══ Data

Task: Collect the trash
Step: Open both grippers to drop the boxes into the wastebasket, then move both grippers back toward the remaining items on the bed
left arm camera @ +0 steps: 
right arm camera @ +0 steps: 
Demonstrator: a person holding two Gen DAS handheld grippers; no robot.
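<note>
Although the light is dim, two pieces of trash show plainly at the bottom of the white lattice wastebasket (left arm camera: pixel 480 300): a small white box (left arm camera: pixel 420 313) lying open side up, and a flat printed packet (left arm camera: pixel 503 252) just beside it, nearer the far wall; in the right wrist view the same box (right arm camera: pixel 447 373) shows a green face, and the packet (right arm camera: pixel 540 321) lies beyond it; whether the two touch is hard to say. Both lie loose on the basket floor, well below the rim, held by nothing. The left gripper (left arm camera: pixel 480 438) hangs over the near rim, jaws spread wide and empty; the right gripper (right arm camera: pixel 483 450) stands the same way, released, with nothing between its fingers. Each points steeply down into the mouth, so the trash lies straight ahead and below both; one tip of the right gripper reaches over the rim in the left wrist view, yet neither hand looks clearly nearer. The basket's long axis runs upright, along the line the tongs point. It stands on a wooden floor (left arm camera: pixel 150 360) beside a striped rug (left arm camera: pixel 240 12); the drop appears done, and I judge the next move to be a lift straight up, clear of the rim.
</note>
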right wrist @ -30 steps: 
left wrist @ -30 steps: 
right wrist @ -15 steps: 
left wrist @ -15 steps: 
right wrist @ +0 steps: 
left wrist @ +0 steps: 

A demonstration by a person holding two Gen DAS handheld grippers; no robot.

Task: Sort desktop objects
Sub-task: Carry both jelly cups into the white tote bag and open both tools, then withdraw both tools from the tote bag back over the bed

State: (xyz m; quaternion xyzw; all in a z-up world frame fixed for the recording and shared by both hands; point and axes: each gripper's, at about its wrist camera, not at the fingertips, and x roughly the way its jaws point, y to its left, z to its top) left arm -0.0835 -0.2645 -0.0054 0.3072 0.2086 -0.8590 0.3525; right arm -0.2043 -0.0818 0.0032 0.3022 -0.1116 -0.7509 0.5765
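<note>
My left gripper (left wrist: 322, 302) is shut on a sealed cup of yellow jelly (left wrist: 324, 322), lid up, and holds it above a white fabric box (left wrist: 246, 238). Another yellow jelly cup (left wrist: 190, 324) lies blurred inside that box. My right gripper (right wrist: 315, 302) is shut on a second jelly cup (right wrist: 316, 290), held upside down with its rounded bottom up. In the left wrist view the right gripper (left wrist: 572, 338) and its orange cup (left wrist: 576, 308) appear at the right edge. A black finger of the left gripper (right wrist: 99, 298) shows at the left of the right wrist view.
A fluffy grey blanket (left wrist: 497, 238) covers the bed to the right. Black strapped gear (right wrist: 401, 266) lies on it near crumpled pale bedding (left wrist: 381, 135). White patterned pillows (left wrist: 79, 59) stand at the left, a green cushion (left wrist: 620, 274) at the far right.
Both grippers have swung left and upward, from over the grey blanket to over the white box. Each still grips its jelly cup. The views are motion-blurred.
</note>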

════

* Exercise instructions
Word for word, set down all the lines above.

* Result of the task
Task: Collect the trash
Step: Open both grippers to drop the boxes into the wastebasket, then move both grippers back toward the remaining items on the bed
left arm camera @ +0 steps: 
right arm camera @ +0 steps: 
Demonstrator: a person holding two Gen DAS handheld grippers; no robot.
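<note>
Although the light is dim, two pieces of trash show plainly at the bottom of the white lattice wastebasket (left arm camera: pixel 480 300): a small white box (left arm camera: pixel 420 313) lying open side up, and a flat printed packet (left arm camera: pixel 503 252) just beside it, nearer the far wall; in the right wrist view the same box (right arm camera: pixel 447 373) shows a green face, and the packet (right arm camera: pixel 540 321) lies beyond it; whether the two touch is hard to say. Both lie loose on the basket floor, well below the rim, held by nothing. The left gripper (left arm camera: pixel 480 438) hangs over the near rim, jaws spread wide and empty; the right gripper (right arm camera: pixel 483 450) stands the same way, released, with nothing between its fingers. Each points steeply down into the mouth, so the trash lies straight ahead and below both; one tip of the right gripper reaches over the rim in the left wrist view, yet neither hand looks clearly nearer. The basket's long axis runs upright, along the line the tongs point. It stands on a wooden floor (left arm camera: pixel 150 360) beside a striped rug (left arm camera: pixel 240 12); the drop appears done, and I judge the next move to be a lift straight up, clear of the rim.
</note>
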right wrist @ -30 steps: 
left wrist @ -30 steps: 
right wrist @ -15 steps: 
left wrist @ -15 steps: 
right wrist @ +0 steps: 
left wrist @ +0 steps: 

A demonstration by a person holding two Gen DAS handheld grippers; no robot.

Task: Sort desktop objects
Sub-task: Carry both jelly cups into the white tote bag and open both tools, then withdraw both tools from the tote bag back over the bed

State: (xyz m; quaternion xyzw; all in a z-up world frame fixed for the recording and shared by both hands; point and axes: each gripper's, at about its wrist camera, not at the fingertips, and x roughly the way its jaws point, y to its left, z to its top) left arm -0.0835 -0.2645 -0.0054 0.3072 0.2086 -0.8590 0.3525; right arm -0.2043 -0.0818 0.0032 0.3022 -0.1116 -0.7509 0.5765
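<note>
My left gripper (left wrist: 322, 302) is shut on a sealed cup of yellow jelly (left wrist: 324, 322), lid up, and holds it above a white fabric box (left wrist: 246, 238). Another yellow jelly cup (left wrist: 190, 324) lies blurred inside that box. My right gripper (right wrist: 315, 302) is shut on a second jelly cup (right wrist: 316, 290), held upside down with its rounded bottom up. In the left wrist view the right gripper (left wrist: 572, 338) and its orange cup (left wrist: 576, 308) appear at the right edge. A black finger of the left gripper (right wrist: 99, 298) shows at the left of the right wrist view.
A fluffy grey blanket (left wrist: 497, 238) covers the bed to the right. Black strapped gear (right wrist: 401, 266) lies on it near crumpled pale bedding (left wrist: 381, 135). White patterned pillows (left wrist: 79, 59) stand at the left, a green cushion (left wrist: 620, 274) at the far right.
Both grippers have swung left and upward, from over the grey blanket to over the white box. Each still grips its jelly cup. The views are motion-blurred.
</note>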

This output completes the exercise.